All lines holding the word "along" in the listing below need to be copied.
○ ○ ○ ○ ○
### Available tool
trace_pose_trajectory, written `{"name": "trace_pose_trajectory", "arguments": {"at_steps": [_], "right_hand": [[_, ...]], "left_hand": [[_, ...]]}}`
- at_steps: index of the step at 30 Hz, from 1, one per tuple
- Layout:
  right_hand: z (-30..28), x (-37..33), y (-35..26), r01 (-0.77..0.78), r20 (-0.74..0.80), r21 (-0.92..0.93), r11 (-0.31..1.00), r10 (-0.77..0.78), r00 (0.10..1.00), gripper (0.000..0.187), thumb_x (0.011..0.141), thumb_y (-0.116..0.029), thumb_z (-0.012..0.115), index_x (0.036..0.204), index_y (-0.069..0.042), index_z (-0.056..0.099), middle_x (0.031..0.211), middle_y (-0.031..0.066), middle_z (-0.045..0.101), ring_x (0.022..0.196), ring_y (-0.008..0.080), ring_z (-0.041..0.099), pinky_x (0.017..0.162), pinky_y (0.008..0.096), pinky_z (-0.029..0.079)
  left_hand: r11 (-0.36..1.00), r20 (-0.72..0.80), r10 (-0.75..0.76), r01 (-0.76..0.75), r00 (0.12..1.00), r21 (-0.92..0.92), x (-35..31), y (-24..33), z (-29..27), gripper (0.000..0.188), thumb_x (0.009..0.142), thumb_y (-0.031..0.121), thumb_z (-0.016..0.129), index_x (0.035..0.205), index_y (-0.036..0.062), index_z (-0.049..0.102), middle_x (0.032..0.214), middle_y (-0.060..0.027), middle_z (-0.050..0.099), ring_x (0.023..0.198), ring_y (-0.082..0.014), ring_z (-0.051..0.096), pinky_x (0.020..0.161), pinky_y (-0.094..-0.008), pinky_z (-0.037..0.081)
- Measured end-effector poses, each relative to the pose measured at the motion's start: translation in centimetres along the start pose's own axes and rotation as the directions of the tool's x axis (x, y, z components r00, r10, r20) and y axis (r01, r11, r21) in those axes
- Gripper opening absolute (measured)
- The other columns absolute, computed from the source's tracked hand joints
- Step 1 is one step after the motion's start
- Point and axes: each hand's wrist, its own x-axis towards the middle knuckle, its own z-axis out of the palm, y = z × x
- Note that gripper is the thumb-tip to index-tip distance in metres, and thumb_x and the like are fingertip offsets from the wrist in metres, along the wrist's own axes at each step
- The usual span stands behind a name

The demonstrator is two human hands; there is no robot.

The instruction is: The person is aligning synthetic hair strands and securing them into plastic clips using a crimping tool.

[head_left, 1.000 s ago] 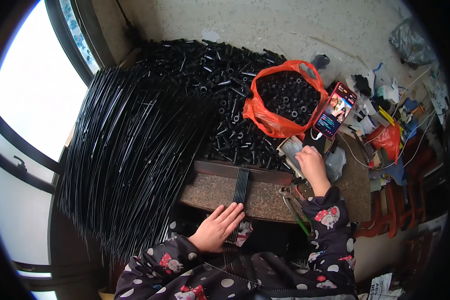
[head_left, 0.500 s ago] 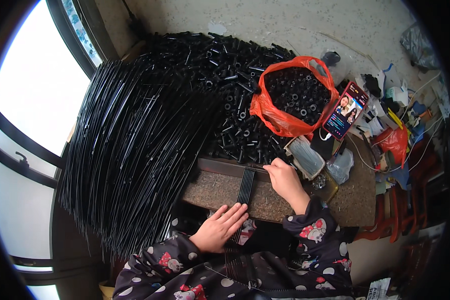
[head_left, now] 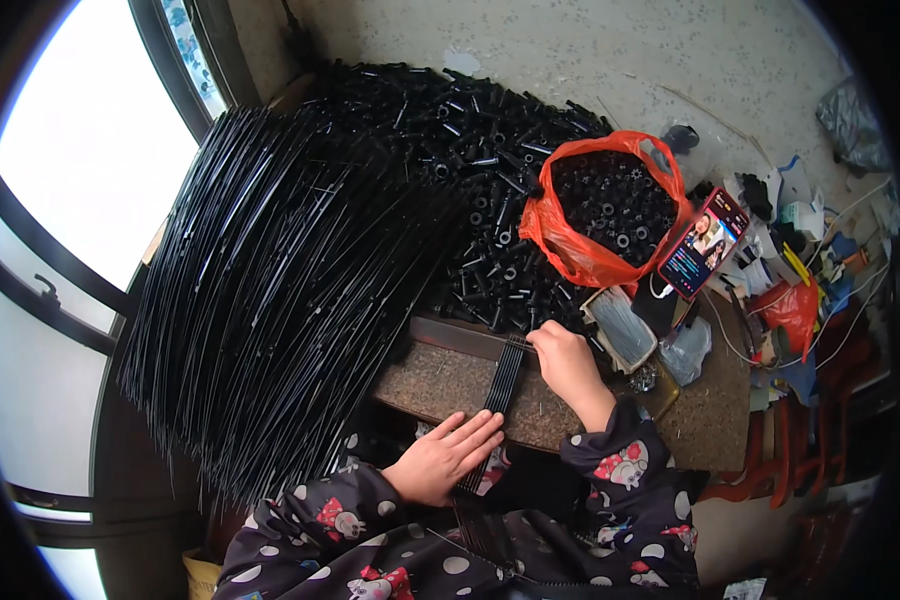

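A flat row of thin black rods (head_left: 507,378) lies side by side across the brown speckled board (head_left: 440,378), running toward my lap. My left hand (head_left: 442,462) rests flat on the near part of this row, fingers stretched out over the rods. At the row's far end, my right hand (head_left: 566,368) is closed in a pinch. Between its thumb and forefinger is a thin, needle-like piece (head_left: 519,343) that lies crosswise at the rod ends. Its exact kind is too small to make out.
On the left lies a big heap of long black rods (head_left: 280,300). Behind it are piled black plastic tube-like parts (head_left: 470,140). A red plastic bag (head_left: 580,264) holds small black parts. To its right are a lit phone (head_left: 703,243) and a box of thin pins (head_left: 622,328).
The whole view has shifted slightly, so things sit a little farther right. My left hand stays flat on the rods, and my right hand keeps its pinch at their far end.
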Motion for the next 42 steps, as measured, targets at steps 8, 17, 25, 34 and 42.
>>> {"name": "trace_pose_trajectory", "arguments": {"at_steps": [8, 17, 25, 34, 42], "right_hand": [[-3.2, -1.3, 2.7, 0.291, -0.014, -0.37, 0.882, -0.319, 0.948, 0.008, 0.072, -0.008, 0.062, 0.078, -0.004, 0.059, 0.08, 0.0048, 0.054, 0.074, 0.0231, 0.055, 0.059, 0.0332, 0.046], [-2.7, -1.3, 2.7, 0.165, -0.025, -0.064, 0.984, -0.166, 0.986, 0.017, 0.075, -0.002, 0.056, 0.089, -0.009, 0.063, 0.08, 0.0086, 0.054, 0.072, 0.0287, 0.058, 0.061, 0.0369, 0.047], [-2.5, -0.8, 3.2, 0.134, 0.01, 0.079, 0.988, -0.135, 0.991, 0.013, 0.076, -0.001, 0.058, 0.085, -0.006, 0.065, 0.076, 0.0107, 0.056, 0.071, 0.0292, 0.058, 0.063, 0.0343, 0.046], [-2.5, -0.6, 2.0, 0.152, 0.021, 0.081, 0.985, -0.154, 0.988, 0.012, 0.076, -0.002, 0.058, 0.085, -0.006, 0.066, 0.075, 0.0104, 0.057, 0.071, 0.0294, 0.058, 0.063, 0.0345, 0.047], [-2.3, -0.4, -0.4, 0.017, 0.113, 0.058, 0.998, -0.023, 0.993, 0.044, 0.071, -0.014, 0.068, 0.111, -0.001, 0.054, 0.107, 0.0165, 0.052, 0.101, 0.0304, 0.052, 0.081, 0.0343, 0.044]], "left_hand": [[0.999, 0.001, -0.012, 0.012, 1.0, -0.051, -0.3, -0.2, -0.3, 0.092, 0.06, 0.027, 0.065, 0.137, -0.0005, 0.023, 0.146, -0.0163, 0.018, 0.136, -0.0266, 0.017, 0.108, -0.0408, 0.016], [1.0, -0.043, -0.006, 0.005, 0.999, -0.029, -0.6, -0.1, 0.2, 0.09, 0.062, 0.029, 0.064, 0.137, -0.0003, 0.024, 0.146, -0.0162, 0.019, 0.136, -0.027, 0.018, 0.108, -0.0406, 0.016], [1.0, -0.1, 0.017, -0.017, 0.995, 0.006, -1.0, 0.6, 0.4, 0.096, 0.066, 0.049, 0.066, 0.136, -0.0014, 0.024, 0.145, -0.0164, 0.019, 0.136, -0.0274, 0.016, 0.108, -0.041, 0.017], [0.999, -0.122, 0.04, -0.038, 0.992, 0.013, -1.3, 0.7, 0.6, 0.094, 0.07, 0.052, 0.062, 0.136, -0.0019, 0.024, 0.145, -0.0181, 0.018, 0.136, -0.0283, 0.017, 0.107, -0.0426, 0.019], [0.995, -0.259, 0.066, -0.084, 0.964, -0.056, -0.4, 0.2, 1.2, 0.094, 0.07, 0.063, 0.057, 0.133, -0.0019, 0.032, 0.141, -0.02, 0.026, 0.133, -0.0324, 0.023, 0.107, -0.0444, 0.021]]}}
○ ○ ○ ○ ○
• _Answer section_
- Measured end-effector poses, each relative to the pose measured at the motion's start: translation in centimetres along the start pose's own axes and rotation as the directions of the tool's x axis (x, y, z components r00, r10, r20) and y axis (r01, r11, r21) in those axes
- Note that gripper is the thumb-tip to index-tip distance in metres, and thumb_x and the like are fingertip offsets from the wrist in metres, along the wrist's own axes at each step

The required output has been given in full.